**Given material:**

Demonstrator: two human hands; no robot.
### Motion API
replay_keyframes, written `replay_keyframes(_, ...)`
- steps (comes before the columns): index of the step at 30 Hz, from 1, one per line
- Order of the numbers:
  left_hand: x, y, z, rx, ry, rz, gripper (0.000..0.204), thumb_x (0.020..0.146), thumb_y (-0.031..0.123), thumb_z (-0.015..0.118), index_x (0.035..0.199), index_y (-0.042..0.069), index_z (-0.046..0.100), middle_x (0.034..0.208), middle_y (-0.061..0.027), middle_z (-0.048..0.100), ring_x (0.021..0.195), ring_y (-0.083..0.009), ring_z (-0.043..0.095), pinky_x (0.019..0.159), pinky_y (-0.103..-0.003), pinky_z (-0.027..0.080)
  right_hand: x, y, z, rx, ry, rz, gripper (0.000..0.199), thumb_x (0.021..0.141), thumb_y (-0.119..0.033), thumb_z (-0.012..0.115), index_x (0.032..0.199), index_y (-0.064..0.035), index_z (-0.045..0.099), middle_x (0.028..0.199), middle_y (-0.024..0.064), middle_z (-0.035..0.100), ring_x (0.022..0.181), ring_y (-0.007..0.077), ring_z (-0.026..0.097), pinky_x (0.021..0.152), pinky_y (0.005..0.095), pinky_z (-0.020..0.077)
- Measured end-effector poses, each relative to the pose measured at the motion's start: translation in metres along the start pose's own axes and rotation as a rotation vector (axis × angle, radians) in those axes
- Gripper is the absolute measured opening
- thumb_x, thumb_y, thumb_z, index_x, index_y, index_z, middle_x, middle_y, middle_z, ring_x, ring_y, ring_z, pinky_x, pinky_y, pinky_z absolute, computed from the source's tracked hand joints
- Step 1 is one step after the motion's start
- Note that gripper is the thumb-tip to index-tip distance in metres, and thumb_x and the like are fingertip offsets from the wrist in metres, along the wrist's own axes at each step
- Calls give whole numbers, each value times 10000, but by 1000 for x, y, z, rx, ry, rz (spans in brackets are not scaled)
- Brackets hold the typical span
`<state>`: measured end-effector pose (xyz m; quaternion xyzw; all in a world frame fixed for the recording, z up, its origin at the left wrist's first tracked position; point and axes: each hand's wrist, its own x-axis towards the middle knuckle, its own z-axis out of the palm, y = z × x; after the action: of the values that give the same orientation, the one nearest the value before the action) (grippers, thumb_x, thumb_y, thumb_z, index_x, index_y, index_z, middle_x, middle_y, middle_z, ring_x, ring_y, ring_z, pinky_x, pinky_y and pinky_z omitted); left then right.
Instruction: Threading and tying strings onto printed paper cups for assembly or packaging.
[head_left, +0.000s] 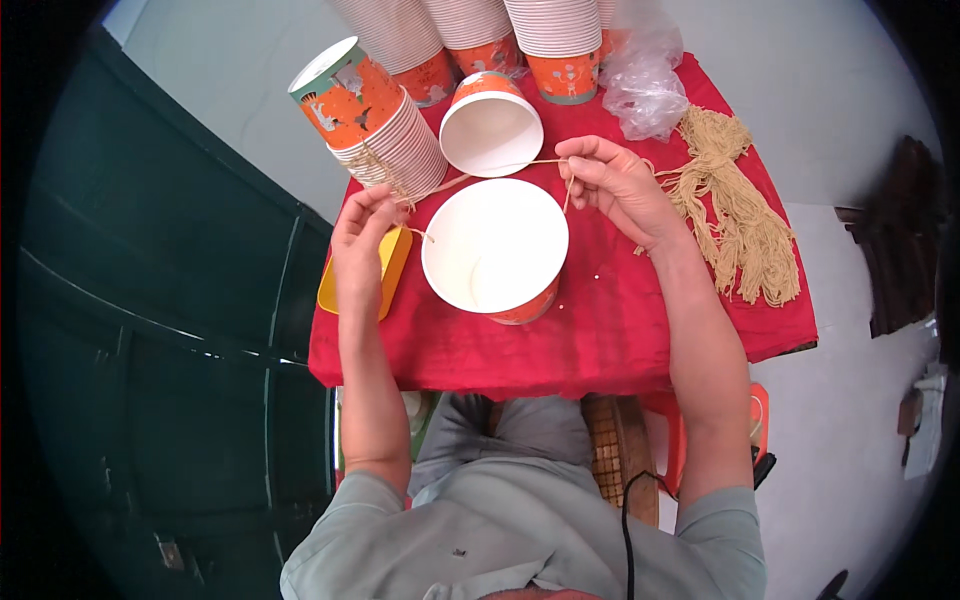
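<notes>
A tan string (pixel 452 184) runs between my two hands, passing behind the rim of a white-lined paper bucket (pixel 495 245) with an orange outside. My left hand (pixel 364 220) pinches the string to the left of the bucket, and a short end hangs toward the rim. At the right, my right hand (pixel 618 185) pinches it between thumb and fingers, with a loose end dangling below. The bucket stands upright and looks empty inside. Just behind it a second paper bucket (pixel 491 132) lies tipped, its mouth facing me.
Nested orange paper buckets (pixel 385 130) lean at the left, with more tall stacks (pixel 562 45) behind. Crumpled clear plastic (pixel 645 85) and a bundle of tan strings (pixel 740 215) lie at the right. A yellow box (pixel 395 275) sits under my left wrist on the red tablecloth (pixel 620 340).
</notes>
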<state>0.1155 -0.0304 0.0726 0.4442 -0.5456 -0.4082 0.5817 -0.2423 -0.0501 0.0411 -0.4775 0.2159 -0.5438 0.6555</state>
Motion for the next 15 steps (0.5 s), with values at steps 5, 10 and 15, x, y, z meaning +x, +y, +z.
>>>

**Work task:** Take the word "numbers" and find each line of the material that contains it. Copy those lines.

**Response for this exercise:**
- Order of the numbers:
- Calls give whole numbers, each value times 10000, but by 1000 for x, y, z, rx, ry, rz (spans in brackets are not scaled)

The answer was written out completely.